- Problem description
Go through the material and pull out every line with the string "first" in it.

- Collected material
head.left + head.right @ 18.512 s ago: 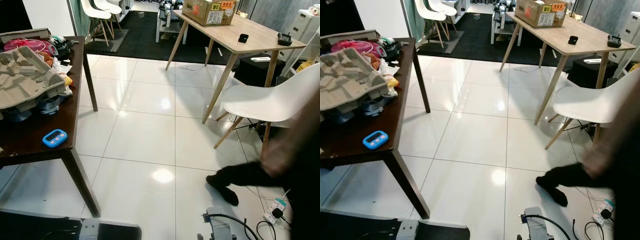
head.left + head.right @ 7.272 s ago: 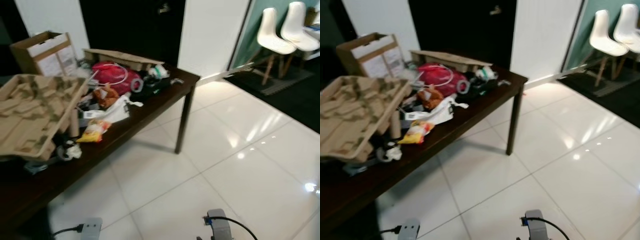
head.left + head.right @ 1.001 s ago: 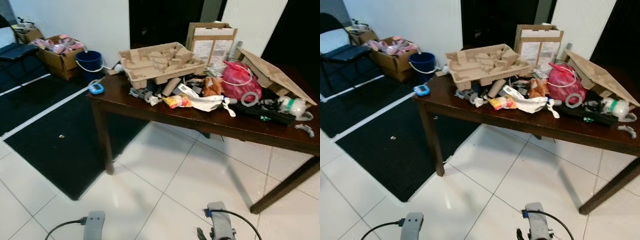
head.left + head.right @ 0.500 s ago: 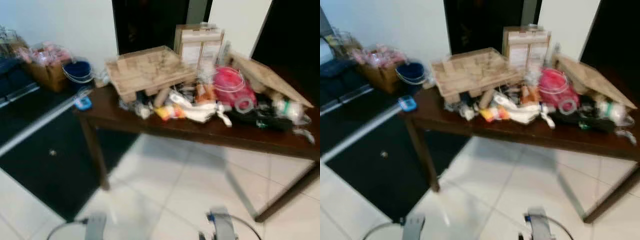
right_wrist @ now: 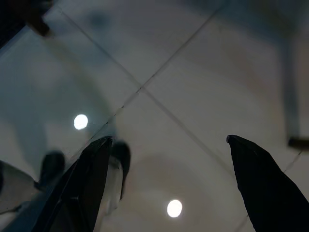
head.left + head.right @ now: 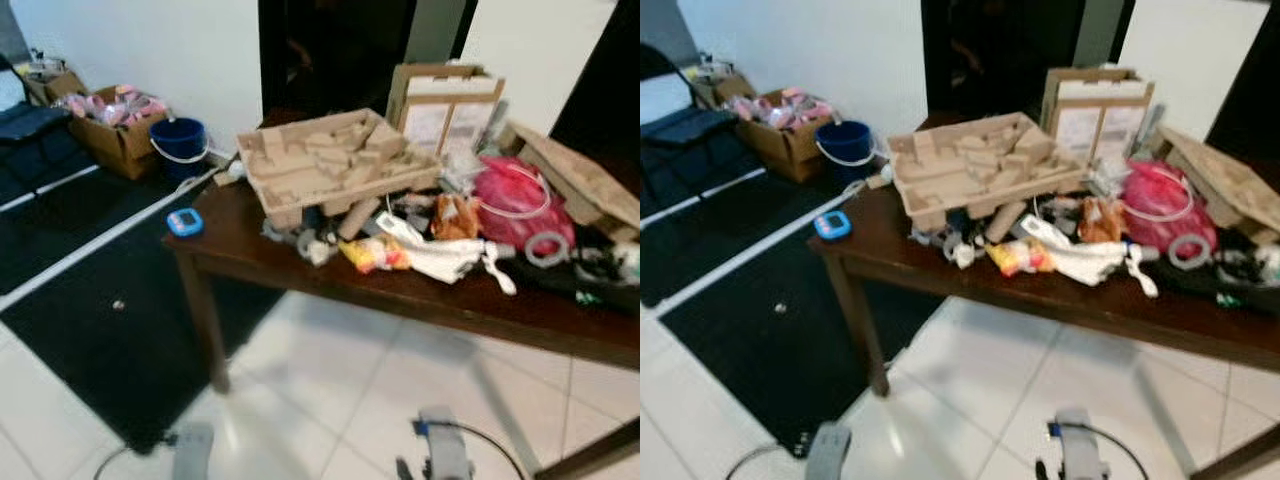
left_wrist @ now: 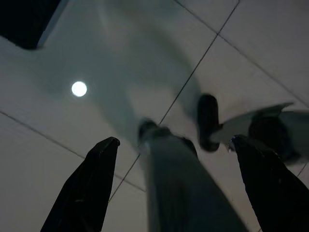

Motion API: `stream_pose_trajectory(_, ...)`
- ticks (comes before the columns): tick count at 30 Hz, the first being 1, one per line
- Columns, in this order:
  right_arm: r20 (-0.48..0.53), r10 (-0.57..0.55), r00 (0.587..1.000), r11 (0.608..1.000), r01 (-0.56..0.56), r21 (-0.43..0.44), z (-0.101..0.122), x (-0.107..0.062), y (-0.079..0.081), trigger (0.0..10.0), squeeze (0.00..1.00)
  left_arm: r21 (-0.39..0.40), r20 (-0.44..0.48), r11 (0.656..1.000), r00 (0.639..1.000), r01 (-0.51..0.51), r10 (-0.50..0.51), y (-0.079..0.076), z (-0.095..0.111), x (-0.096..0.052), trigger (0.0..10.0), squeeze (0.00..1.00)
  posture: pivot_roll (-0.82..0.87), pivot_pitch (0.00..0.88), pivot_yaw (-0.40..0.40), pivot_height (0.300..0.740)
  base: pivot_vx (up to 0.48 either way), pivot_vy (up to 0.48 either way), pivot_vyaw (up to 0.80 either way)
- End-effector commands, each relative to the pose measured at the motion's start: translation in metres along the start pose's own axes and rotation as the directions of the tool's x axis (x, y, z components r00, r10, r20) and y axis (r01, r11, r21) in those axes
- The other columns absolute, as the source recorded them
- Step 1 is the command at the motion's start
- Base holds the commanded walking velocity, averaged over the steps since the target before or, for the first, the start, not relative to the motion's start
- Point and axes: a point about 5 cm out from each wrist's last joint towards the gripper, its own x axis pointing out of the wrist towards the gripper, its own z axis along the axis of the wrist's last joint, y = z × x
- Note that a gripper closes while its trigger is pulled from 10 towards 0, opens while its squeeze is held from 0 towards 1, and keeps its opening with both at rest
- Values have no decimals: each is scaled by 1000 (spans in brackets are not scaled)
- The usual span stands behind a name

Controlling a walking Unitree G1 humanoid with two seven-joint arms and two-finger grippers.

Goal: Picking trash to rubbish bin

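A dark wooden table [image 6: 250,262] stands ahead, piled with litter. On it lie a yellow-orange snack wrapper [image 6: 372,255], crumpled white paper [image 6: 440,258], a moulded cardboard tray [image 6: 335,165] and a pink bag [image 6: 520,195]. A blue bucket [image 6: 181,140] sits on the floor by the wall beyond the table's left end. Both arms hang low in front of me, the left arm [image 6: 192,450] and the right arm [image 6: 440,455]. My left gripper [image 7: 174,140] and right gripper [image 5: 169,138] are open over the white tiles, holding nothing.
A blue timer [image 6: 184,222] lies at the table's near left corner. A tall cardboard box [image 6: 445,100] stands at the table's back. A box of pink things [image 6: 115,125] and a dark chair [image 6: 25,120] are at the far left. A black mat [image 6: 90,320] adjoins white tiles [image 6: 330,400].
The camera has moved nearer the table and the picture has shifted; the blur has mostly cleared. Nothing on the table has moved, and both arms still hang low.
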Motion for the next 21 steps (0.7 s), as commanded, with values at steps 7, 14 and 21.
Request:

- Result for this exercise
- ticks (comes before the columns): tick count at 30 Hz, the first being 1, one per line
- Base holds the commanded walking velocity, averaged over the steps since the target before or, for the first, the start, not relative to the motion's start

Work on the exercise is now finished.